In drug discovery, the identification of drug target interaction (DTI) plays a key role. However, it takes a lot of cost and time for DTI identification through experiments. Computational DTI prediction can solve this problem because it can help to narrow down the drug candidates and it reduces cost and time for drug discovery. There are various approaches to computational DTI prediction and one of the popular approaches is a feature-based approach. In the feature-based approaches, the input features for drugs and target proteins are very important and there are various types of features.

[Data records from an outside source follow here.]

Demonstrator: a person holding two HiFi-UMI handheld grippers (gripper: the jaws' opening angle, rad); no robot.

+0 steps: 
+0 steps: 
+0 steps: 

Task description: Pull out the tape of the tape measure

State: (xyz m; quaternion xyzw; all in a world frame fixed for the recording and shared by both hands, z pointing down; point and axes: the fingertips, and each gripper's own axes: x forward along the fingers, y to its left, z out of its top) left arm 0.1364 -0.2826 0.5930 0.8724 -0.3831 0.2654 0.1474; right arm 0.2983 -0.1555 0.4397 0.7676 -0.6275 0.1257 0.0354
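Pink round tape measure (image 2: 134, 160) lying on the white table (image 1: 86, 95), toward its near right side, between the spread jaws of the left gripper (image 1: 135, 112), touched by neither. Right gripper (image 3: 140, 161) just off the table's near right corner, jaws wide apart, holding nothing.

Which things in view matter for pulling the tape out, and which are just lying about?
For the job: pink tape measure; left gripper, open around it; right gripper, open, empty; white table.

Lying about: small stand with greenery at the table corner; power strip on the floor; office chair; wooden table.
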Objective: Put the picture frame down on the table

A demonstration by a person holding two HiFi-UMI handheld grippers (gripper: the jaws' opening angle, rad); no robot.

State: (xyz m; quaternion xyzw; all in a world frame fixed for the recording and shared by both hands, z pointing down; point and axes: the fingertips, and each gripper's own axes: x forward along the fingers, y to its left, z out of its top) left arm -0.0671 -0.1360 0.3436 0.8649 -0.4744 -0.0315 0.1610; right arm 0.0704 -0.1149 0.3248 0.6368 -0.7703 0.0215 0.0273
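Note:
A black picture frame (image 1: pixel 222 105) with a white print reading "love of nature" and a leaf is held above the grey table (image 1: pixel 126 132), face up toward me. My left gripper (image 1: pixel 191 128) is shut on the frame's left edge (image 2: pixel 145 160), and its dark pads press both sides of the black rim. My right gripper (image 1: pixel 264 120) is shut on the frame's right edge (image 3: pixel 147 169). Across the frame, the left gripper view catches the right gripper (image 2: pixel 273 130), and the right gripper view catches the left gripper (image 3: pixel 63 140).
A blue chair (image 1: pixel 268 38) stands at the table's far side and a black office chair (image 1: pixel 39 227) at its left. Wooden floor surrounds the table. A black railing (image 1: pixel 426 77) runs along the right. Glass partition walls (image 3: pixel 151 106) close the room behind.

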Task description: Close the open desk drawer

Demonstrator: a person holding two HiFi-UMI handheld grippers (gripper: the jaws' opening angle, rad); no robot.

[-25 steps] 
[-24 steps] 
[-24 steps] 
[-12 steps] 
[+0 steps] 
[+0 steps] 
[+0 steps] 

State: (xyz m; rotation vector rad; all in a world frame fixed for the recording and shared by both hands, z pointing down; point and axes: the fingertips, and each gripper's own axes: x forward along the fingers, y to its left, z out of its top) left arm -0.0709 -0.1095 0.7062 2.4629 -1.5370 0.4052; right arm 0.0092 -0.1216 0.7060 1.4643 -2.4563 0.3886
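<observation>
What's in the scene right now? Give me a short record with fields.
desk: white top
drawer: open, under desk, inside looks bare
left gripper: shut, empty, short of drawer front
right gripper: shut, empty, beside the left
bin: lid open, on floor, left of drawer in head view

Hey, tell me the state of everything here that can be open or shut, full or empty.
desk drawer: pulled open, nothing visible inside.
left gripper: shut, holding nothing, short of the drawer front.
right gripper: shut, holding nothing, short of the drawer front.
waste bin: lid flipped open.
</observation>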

In this study, I more focused on drug features and one of the popular drug features is a molecular fingerprint. To find the best molecular fingerprint for DTI predictions, I compared DTI prediction performances using deep learning and various molecular fingerprints and the model which used Mol2vec had the best performances in F1-score and AUPR. Additionally, to improve prediction performances, I used multiple molecular fingerprints for DTI prediction. The model which used Mol2vec and Seq2seq fingerprint simultaneously had the best performances in F1-score and the model which used Mol2vec and Neural fingerprint simultaneously had the best performances in AUPR. Also, I compared proposed models with baseline models and proposed models had better performances in DTI predictions. Furthermore, I predicted drug properties using various molecular fingerprints to find reasons why the model which used the specific molecular fingerprints had higher DTI prediction performances. According to drug property prediction results, the model which can describe binding information well had higher DTI prediction performances and the model which can describe general drug properties well had higher DTI prediction performances. Finally, I found features of proposed models which had higher DTI prediction performances. The model which used continuous molecular fingerprints that were extracted from pre-trained models had higher DTI prediction performances. Also, Low dimensional molecular fingerprints had better performances in DTI prediction than high dimensional molecular fingerprints.